--- START ---

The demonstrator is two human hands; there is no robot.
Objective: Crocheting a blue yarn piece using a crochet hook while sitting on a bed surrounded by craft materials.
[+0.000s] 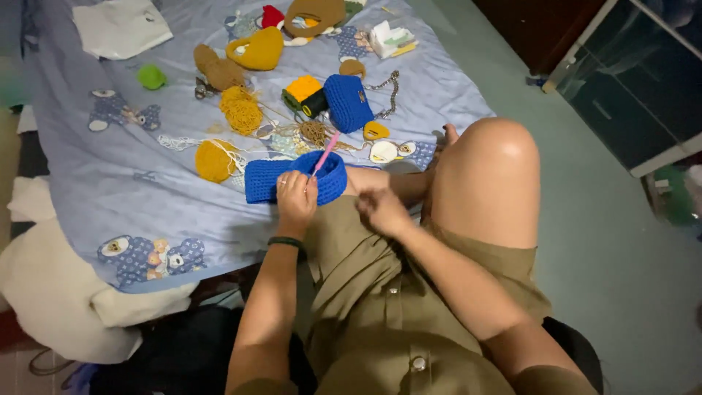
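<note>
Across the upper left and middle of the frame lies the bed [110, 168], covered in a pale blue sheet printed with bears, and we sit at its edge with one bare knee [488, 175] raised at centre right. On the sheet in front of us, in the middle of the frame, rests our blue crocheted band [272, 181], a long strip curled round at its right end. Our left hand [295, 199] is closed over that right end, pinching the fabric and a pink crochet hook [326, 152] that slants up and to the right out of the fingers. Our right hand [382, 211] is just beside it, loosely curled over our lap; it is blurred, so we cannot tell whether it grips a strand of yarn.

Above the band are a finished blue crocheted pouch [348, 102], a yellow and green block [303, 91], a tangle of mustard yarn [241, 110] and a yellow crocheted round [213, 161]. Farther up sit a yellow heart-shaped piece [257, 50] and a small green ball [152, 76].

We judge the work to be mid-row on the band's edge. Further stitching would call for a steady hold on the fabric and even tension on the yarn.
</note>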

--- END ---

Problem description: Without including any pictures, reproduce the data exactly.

Your response:
The demonstrator is two human hands; there is no robot.
Objective: Crocheting a blue yarn piece using a crochet hook while sitting on a bed surrounded by craft materials.
[+0.000s] 
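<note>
Across the upper left and middle of the frame lies the bed [110, 168], covered in a pale blue sheet printed with bears, and we sit at its edge with one bare knee [488, 175] raised at centre right. On the sheet in front of us, in the middle of the frame, rests our blue crocheted band [272, 181], a long strip curled round at its right end. Our left hand [295, 199] is closed over that right end, pinching the fabric and a pink crochet hook [326, 152] that slants up and to the right out of the fingers. Our right hand [382, 211] is just beside it, loosely curled over our lap; it is blurred, so we cannot tell whether it grips a strand of yarn.

Above the band are a finished blue crocheted pouch [348, 102], a yellow and green block [303, 91], a tangle of mustard yarn [241, 110] and a yellow crocheted round [213, 161]. Farther up sit a yellow heart-shaped piece [257, 50] and a small green ball [152, 76].

We judge the work to be mid-row on the band's edge. Further stitching would call for a steady hold on the fabric and even tension on the yarn.
</note>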

The complete answer has now been given.